» **The task**
Only some lines are wanted. Transcribe, exactly, the lines below from the line with "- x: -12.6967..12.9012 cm" up to and including the line with "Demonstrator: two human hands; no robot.".

» **Exercise data**
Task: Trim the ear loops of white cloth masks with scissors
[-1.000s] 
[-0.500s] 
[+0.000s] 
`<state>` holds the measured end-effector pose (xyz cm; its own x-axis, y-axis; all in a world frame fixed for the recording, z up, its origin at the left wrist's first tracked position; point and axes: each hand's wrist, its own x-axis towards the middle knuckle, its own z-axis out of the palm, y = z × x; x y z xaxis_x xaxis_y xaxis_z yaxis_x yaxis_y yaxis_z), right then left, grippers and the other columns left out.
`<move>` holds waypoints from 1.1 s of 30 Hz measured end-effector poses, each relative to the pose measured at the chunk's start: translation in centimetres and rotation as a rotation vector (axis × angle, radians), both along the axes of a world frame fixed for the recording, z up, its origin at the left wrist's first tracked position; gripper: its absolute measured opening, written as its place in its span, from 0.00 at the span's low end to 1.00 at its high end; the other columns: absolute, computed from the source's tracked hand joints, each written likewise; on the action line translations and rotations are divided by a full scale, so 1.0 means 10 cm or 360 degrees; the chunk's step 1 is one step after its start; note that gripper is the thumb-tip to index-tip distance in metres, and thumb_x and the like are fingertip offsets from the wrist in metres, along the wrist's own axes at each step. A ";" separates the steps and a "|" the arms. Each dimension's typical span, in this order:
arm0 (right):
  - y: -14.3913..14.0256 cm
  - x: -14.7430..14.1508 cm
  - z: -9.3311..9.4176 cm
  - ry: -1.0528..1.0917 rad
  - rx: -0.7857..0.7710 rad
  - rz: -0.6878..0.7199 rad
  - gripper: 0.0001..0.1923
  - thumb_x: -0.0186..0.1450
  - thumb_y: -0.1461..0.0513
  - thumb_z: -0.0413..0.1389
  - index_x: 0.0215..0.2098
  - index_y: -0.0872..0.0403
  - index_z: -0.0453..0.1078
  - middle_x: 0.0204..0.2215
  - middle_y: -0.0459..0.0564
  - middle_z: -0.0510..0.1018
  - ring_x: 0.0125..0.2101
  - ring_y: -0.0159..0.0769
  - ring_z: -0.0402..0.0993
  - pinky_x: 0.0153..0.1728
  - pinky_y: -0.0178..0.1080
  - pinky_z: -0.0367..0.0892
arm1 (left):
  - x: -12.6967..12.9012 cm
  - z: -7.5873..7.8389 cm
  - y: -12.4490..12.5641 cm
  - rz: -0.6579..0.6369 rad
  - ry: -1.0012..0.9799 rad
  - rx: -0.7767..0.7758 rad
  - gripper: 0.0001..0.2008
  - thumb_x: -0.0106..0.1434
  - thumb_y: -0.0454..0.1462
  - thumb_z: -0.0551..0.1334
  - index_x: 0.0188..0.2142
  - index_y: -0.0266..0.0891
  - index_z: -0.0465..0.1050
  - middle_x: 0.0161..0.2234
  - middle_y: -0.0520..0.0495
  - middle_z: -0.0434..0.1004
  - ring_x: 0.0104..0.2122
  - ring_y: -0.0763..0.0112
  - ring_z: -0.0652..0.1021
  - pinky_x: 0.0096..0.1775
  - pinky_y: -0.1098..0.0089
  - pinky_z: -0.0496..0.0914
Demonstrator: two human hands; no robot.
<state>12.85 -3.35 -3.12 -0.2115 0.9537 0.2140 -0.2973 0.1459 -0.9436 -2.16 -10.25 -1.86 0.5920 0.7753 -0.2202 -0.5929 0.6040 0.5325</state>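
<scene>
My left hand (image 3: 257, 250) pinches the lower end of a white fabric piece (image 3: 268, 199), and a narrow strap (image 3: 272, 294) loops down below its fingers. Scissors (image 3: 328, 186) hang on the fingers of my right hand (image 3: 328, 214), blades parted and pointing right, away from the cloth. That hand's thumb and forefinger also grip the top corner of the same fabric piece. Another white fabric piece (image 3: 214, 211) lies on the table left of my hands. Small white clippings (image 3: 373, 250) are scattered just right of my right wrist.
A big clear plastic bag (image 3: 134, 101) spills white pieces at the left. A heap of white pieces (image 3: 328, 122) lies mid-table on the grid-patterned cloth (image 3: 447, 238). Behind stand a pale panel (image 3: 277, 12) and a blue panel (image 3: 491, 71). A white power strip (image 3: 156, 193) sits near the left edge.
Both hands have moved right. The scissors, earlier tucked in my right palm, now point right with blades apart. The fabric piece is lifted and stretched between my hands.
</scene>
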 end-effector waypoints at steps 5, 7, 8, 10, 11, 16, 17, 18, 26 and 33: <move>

» **Result for this task**
  - x: -12.6967..12.9012 cm
  - z: -7.5873..7.8389 cm
  - y: -12.4490..12.5641 cm
  - rz: -0.6579..0.6369 rad
  - ry: -1.0012..0.9799 rad
  - rx: -0.7767..0.7758 rad
  - gripper: 0.0001..0.2008
  - thumb_x: -0.0106..0.1434
  - thumb_y: -0.0454..0.1462
  - thumb_z: -0.0551..0.1334
  - index_x: 0.0188..0.2142
  - index_y: -0.0266..0.0891
  - index_z: -0.0465..0.1050
  - middle_x: 0.0161..0.2234
  - middle_y: -0.0520..0.0495
  - middle_z: -0.0434..0.1004
  - ring_x: 0.0104..0.2122
  - ring_y: -0.0763..0.0112
  - ring_z: -0.0652..0.1021
  - pinky_x: 0.0096..0.1775
  - pinky_y: -0.1098..0.0089
  - pinky_z: -0.0496..0.0914
Demonstrator: two human hands; no robot.

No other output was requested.